▶ [Task directions]: What you return must be the lines of the data that hold the word "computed".

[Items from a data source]
Start of Block

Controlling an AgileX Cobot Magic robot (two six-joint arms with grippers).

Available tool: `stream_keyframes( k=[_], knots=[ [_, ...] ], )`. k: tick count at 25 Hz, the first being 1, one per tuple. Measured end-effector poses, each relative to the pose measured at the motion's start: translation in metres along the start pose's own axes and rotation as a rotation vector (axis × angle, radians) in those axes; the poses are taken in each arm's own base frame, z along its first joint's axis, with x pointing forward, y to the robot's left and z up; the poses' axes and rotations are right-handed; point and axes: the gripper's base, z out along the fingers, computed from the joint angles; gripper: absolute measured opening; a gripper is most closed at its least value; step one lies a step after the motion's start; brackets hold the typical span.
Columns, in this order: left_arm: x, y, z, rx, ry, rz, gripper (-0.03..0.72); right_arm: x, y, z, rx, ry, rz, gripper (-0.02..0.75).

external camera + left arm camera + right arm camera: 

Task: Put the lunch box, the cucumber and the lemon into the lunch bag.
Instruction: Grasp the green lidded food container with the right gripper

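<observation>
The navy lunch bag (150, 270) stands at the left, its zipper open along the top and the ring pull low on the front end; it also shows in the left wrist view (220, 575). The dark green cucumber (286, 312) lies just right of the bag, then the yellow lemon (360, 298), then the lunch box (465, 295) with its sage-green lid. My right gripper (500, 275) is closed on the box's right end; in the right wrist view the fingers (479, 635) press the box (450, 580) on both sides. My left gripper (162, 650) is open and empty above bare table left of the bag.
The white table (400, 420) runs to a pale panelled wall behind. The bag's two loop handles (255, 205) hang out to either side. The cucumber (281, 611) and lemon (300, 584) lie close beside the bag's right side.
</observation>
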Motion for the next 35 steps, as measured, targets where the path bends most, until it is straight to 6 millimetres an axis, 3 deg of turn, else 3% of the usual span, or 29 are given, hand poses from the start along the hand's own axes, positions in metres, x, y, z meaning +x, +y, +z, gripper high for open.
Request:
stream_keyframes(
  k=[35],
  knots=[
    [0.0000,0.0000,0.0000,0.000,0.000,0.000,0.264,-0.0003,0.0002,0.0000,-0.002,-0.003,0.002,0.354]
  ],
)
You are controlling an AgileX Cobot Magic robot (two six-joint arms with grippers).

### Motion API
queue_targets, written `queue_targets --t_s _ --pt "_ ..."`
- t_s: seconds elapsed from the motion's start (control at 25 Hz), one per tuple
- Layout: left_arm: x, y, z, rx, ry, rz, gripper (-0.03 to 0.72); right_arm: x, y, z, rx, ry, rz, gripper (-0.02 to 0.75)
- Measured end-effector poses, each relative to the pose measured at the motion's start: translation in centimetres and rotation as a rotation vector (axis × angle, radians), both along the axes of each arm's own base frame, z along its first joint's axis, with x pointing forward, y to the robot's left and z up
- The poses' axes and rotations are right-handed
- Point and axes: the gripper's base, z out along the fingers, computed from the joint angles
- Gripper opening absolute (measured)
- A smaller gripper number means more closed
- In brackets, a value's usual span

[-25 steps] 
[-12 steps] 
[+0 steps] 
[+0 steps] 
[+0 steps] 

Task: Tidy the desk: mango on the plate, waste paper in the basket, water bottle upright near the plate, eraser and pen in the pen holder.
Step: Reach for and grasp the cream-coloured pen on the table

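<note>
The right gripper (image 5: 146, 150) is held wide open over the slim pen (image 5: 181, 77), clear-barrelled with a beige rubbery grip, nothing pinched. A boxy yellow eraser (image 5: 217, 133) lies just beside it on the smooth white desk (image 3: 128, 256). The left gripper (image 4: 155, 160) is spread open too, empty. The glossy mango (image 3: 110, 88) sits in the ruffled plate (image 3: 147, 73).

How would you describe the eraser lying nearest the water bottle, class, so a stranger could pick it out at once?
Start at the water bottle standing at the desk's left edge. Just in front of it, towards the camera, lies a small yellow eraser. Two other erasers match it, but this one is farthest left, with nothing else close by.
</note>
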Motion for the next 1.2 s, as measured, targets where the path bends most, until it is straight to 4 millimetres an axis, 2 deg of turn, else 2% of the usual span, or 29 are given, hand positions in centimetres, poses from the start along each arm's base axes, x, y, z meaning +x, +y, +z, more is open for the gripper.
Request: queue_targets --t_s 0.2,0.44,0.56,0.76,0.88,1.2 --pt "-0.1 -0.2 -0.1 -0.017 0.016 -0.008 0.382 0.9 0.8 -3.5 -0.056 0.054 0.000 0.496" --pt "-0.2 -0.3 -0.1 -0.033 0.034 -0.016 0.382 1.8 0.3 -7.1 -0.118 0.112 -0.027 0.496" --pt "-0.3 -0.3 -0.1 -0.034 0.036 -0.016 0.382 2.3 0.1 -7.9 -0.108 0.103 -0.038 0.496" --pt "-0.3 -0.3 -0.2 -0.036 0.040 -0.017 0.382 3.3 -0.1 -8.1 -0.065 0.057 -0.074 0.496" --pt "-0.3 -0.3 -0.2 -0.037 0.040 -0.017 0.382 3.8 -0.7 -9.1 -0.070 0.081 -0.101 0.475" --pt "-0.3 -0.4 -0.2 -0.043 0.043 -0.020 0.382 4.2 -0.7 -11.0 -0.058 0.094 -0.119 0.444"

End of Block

▶ [Response to this task]:
Available tool: `stream_keyframes( k=[_], knots=[ [_, ...] ], )`. k: tick count at 25 Hz, the first being 1, one per tuple. Measured end-effector poses, each relative to the pose measured at the motion's start: translation in metres along the start pose's own axes and rotation as a rotation vector (axis × angle, radians) in those axes; the poses are taken in each arm's own base frame, z along its first joint's axis, with x pointing forward, y to the robot's left and z up; the poses' axes and rotations are right-handed; point and axes: the gripper's base, z out along the fingers, computed from the joint angles; gripper: absolute measured opening; a gripper is most closed at its least value; step one lies a step after the motion's start; brackets hold the typical span.
- Point and axes: the gripper's base, z out along the fingers, computed from the joint angles

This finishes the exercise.